Below are entries to be transcribed exactly; exclude the pictures from the copy.

(Stored items)
Content starts

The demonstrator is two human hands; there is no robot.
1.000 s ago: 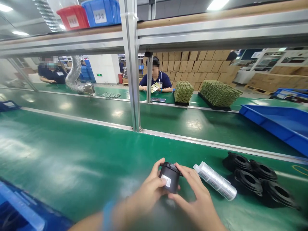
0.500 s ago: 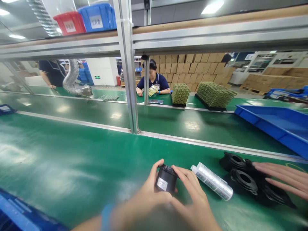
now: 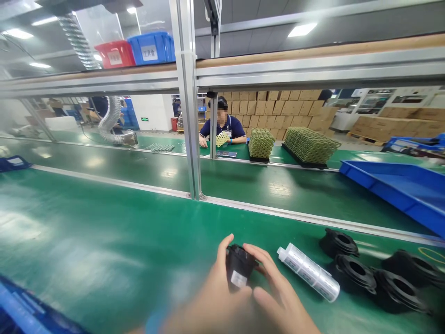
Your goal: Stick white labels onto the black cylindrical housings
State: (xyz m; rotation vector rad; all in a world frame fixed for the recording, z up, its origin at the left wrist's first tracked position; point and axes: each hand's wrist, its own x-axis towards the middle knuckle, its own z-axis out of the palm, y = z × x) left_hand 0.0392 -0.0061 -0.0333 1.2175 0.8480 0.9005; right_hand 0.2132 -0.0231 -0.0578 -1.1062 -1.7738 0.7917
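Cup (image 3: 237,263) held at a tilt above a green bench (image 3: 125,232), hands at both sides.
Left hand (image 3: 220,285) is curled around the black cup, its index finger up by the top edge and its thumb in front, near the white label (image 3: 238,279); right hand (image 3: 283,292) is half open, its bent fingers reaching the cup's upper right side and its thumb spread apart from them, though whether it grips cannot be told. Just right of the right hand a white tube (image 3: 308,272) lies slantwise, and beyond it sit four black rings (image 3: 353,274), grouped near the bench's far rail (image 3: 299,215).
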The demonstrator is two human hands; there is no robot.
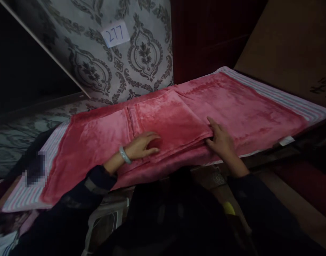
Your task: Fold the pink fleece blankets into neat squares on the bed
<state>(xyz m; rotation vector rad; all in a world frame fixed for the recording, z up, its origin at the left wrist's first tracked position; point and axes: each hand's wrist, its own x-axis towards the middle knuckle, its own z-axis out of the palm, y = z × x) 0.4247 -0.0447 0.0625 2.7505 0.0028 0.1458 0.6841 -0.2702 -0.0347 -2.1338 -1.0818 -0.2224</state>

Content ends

OUTPUT:
The demonstrator is two human hands; there is no robot.
1.000 s ago: 
0.500 s ago: 
now: 
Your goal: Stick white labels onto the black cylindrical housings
State: (xyz m; rotation vector rad; all in a world frame fixed for the recording, z up, its origin at the left wrist's first tracked position; point and axes: each hand's wrist, its own x-axis towards the middle knuckle, its own z-axis out of the palm, y = z × x) left_hand 0.0392 -0.0061 -0.0333 1.2175 0.8480 0.9005; right_hand 0.2132 -0.0231 -0.0578 -1.1062 -1.7738 0.7917
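Cup (image 3: 237,263) held at a tilt above a green bench (image 3: 125,232), hands at both sides.
Left hand (image 3: 220,285) is curled around the black cup, its index finger up by the top edge and its thumb in front, near the white label (image 3: 238,279); right hand (image 3: 283,292) is half open, its bent fingers reaching the cup's upper right side and its thumb spread apart from them, though whether it grips cannot be told. Just right of the right hand a white tube (image 3: 308,272) lies slantwise, and beyond it sit four black rings (image 3: 353,274), grouped near the bench's far rail (image 3: 299,215).
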The demonstrator is two human hands; there is no robot.
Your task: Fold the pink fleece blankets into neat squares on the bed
<state>(xyz m; rotation vector rad; all in a world frame fixed for the recording, z up, its origin at the left wrist's first tracked position; point and axes: each hand's wrist, its own x-axis towards the middle knuckle, its own z-axis out of the palm, y = z × x) 0.4247 -0.0447 0.0625 2.7505 0.0028 0.1458 0.6841 -0.2702 -0.0347 -2.1338 -1.0818 -0.2224</state>

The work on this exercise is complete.